In the materials called insulators, the gap between the valence band and the conduction band is so high that electrons cannot jump from the valence band to the conduction band, and so they cannot generate an electrical current.
Of course, if we apply a voltage high enough, we can still provide them the energy to make the jump. However, in that case, because of the very high voltage, electrons jump from one band to the other in a disruptive way, causing the material to break. Once that happened, the insulator loose its property and it is no good anymore as such.

Finally, in the materials called semiconductors, the valence band and the conduction band are separated, but close together. It is relatively easy for an electron in the valence band to jump to the conduction band if we only heat a little bit the semiconductor, maybe just with our bare hands. The heat provides enough energy to the electrons to jump to the conduction band.
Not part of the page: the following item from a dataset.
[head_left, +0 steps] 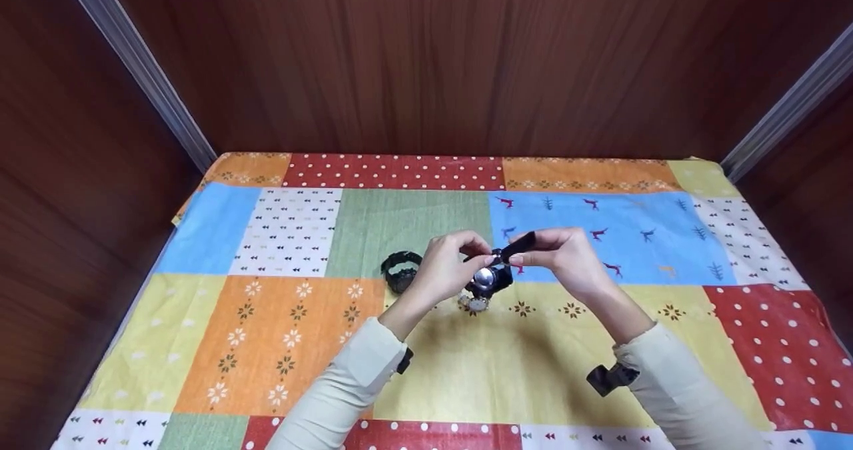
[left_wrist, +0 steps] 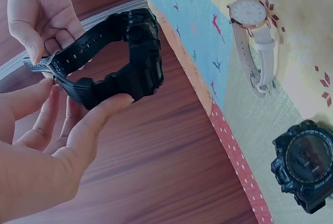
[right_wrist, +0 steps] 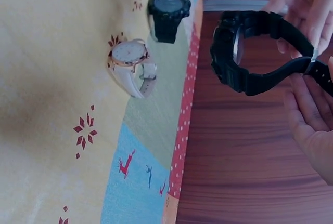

However, not many electrons will do so, unless we keep heating the semiconductor. So, at the end, although capable of conducting some current, semiconductors are not good in doing so. Thus the name of their category.

In this article, we have talked about energy bands in materials, and how materials behave based on the position of the two highest energy band levels.

We have said that conductors are those were valence and conduction bands are partially overlapping.

Conversely, insulators are those that have a high gap in between the valence and the conduction bands.

And finally, semiconductors are those somewhat in between. For them, the valence and conduction bands are separated with a gap, but that gap is small enough to allow, under certain conditions, for the electrons to jump from the valence to the conduction band. That’s why they perform poorly both as conductors and insulators. However, we will see later on how semiconductors can be of great advantage for us, as long as they are treated in a certain way. They are those that allow us to build all the wonders of modern electronics.